- What the task asks
Can you print the data exactly and leave out each image?

- Information provided
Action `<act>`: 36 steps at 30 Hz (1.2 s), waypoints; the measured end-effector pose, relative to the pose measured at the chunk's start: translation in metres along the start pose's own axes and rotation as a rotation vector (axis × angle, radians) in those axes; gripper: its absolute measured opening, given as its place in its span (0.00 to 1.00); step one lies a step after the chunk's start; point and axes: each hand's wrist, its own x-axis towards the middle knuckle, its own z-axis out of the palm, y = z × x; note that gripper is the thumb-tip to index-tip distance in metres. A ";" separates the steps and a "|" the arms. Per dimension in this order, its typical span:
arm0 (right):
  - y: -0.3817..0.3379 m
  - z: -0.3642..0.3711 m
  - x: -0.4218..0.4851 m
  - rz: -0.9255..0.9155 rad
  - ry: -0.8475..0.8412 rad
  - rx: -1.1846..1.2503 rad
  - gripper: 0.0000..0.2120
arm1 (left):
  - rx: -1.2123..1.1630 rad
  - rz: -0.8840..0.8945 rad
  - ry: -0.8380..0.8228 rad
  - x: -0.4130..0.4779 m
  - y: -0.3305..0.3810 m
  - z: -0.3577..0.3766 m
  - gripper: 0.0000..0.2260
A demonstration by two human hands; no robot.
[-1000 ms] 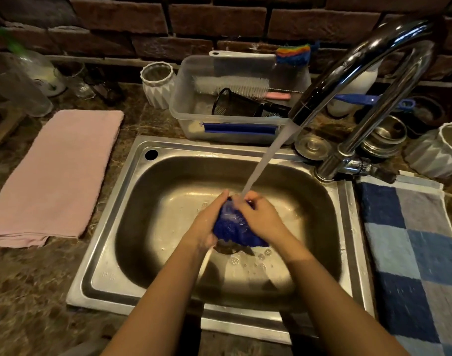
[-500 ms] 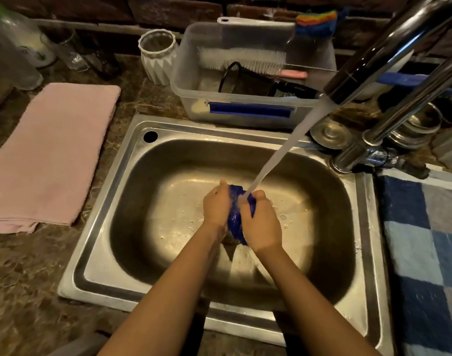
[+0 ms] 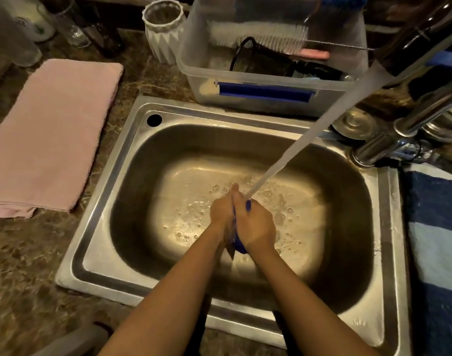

- The completed task
Action `<act>`: 36 steps at 30 Hz (1.2 s), waypoints; the measured end-effector pose, relative to the pose measured at the chunk's start: translation in metres along the start pose's own axes and rotation as a rotation vector (axis × angle, radians) in those axes; gripper: its absolute measured opening, given as its place in its span (0.00 to 1.00); step one lies a step after the chunk's start; point and axes: each hand's wrist, its own x-axis towards the middle knuckle, its own z-axis out of the palm, y = z × x; note that gripper is the thumb-tip to index-tip distance in metres. A ";" separates the steps and a "|" the arms. Per dimension in this order, its typical span:
arm0 (right):
  - y: -0.3817..0.3379 m
  - z: -0.3642..0.3711 m
  - x: -0.4218..0.4851 m
  - rz: -0.9255..0.9155 rad
  - ry: -0.8475..0.8412 rad
  - rx: -1.1846..1.2503 rad
  - gripper: 0.0000..0.2120
arm1 (left):
  - rx: -1.2123..1.1630 rad
  - rz: -0.8840..0.8945 rad
  - ry: -0.8380..0.8228 rad
  - x: -0.4130..0.4779 m
  - y: -0.3305..0.3810 m
  - z: -0.3577..0.3766 m
  - gripper: 0.0000..0.2260
A demonstration by two human hands; no robot.
[-1000 ms] 
[-500 ms] 
[+0 ms] 

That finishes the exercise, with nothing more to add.